Hi,
So I am trying to move assets over from Blender via GLTF/GLB to BabylonJS. In doing so, however, because the Materials are PBRMaterials from Blender, I need to add an environment Image/Texture to the scene to emit the light, as required by PBRMaterial, correct? This affects how the materials look in the given lighting.
So, the issue is, I have a lot of materials, and I don’t want to have to change the attributes/settings of each material manually when I load them in, because I want to be able to load in multiple different models as selected by the user, and having 11,000 lines of code to manually adjust each attribute by material name wouldn’t be efficient.
Thus, I would like to use a JSON companion file (that contains all of the settings of the material) associated with each material, and just assign the attributes in order in a looping function. This way, I don’t need to know the name of the material, and I can just access the matching JSON key via the material’s name value.
I think this would probably be the best way to do it, no?

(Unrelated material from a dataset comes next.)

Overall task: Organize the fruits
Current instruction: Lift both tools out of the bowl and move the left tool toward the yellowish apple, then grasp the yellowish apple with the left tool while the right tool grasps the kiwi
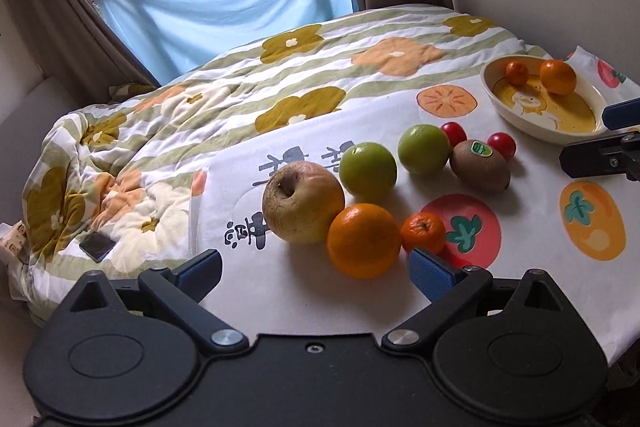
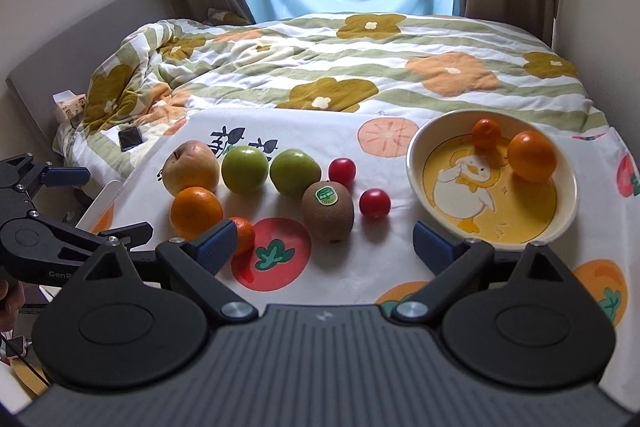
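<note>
**Loose citrus sitting just ahead of the left jaws, bowl over on the right**

The large orange is lying on the printed cloth at the near left of the fruit cluster, touching the yellowish apple on its far-left side and sitting just beside the small mandarin on its right. Being round, it is offering no long axis to line up with; what matters is direction. In the left wrist view it is sitting almost dead ahead, slightly right of the centreline and just beyond the fingertips. The left gripper is hanging wide open and empty, its span looking ample for the fruit.

The right gripper is also standing apart with nothing held. Ahead of it the kiwi is standing nearly upright with its sticker facing the camera, two red tomatoes just to its right. The mandarin is peeking out from behind its left finger.

The cream duck bowl is sitting at the right, already holding one orange and one small mandarin, which suggests that citrus is being gathered there. Two green fruits are waiting in the far row beside the apple.

So the left hand looks nearer the loose orange while the right is nearer the bowl. A carry from the left would be crossing over the kiwi and tomatoes, risking a nudge that sets them rolling.
</note>
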Demonstrator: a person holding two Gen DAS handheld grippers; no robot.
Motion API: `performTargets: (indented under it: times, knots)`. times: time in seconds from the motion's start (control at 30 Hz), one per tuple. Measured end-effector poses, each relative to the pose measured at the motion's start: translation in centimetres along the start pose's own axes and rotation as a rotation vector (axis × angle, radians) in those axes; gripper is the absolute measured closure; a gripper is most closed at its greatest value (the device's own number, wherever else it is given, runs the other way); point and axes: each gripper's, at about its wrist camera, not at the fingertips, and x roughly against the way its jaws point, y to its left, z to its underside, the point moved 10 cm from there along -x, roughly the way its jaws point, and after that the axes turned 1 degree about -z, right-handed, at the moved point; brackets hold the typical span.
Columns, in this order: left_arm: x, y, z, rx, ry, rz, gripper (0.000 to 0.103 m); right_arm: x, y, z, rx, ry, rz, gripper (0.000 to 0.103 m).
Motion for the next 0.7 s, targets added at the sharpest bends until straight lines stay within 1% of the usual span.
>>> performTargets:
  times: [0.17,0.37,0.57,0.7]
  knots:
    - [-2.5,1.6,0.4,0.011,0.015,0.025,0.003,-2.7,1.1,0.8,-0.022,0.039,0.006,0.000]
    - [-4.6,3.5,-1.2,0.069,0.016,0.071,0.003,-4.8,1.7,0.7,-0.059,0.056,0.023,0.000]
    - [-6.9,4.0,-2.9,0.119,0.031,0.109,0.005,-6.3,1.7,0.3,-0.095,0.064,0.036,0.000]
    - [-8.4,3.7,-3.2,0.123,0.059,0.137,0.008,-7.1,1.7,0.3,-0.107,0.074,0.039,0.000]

That being said, I want to be able to load in the preset settings from the glb file into the engine with the inspector open, so that I may adjust the needed attributes/settings based on the environment image, and directional light/other lights in the scene, and then save all of those attributes associated with that material into JSON format and export the JSON file to my server.
I’ve been looking at the inspector code, and I couldn’t find a way to do this: how can I access the properties of a particular node/material/texture/light/etc. in the Inspector code/package? Thanks.
Not always. An environment texture is only actually required when either:
- There no lights. An environment texture is in essence lighting. With no lights or env texture, everything will be black.
- There are materials which are smooth enough to be reflective of the environment texture.
If this environment texture requirement assumption is what is driving this whole thing, you could just use lights. Conversely, ditching lights, and just having environment lighting might make for a lot less adjustments.
Assuming that you still need some changes, are your blender materials done using the Principled BSDF
node? You might improve the situation by changing the .blend as much as possible, and changing materials to principled as much as possible, so you can specify what you want there. Getting the as many things right in the export to begin with has its advantages.
Having another file to fix the export file, has a lot of moving parts. Another way of getting everything into a single file is to do your changes with the inspector then export the final file right from the scene. I have never done it, but think there are 2 formats GLTF/GLB, and BABYLON.
Thank you very much for your reply. That helped a lot. However, I am use the Principled BSDF node, and it seems that what is shown in Babylon is not as good as is shown Blender right before the export. So I figured that was due to the environment Texture. I’m also not sure what glTF might not carry over from what is in Blender to the load in in Babylon. It seems some of the material nodes/sockets in Blender are not supported via glTF/Babylon. So I’m trying to figure out what to add/edit in the material in Babylon in order to get up to a good enough/similar fidelity to what is in Blender. That’s why I figured I probably have to edit each material in the Babylon Inspector and then export it to be used in the “product” scene.
I also have a followup question though: if I want to create reflections on shiny or metallic surfaces, wouldn’t I need an environment Texture, since I don’t think Babylon can use raytracing to reflect objects in the scene?
You can use probes if you want dynamic reflection on objects, which will indeed use the environment texture to work.
First, the “not as good” work flow / mindset is not that optimal. Best to just try and get the best values which work in your deployment environment in as early as possible in your work flow. Forget what combination of settings looks great in Blender, or just save that version with those settings in a separate .blend.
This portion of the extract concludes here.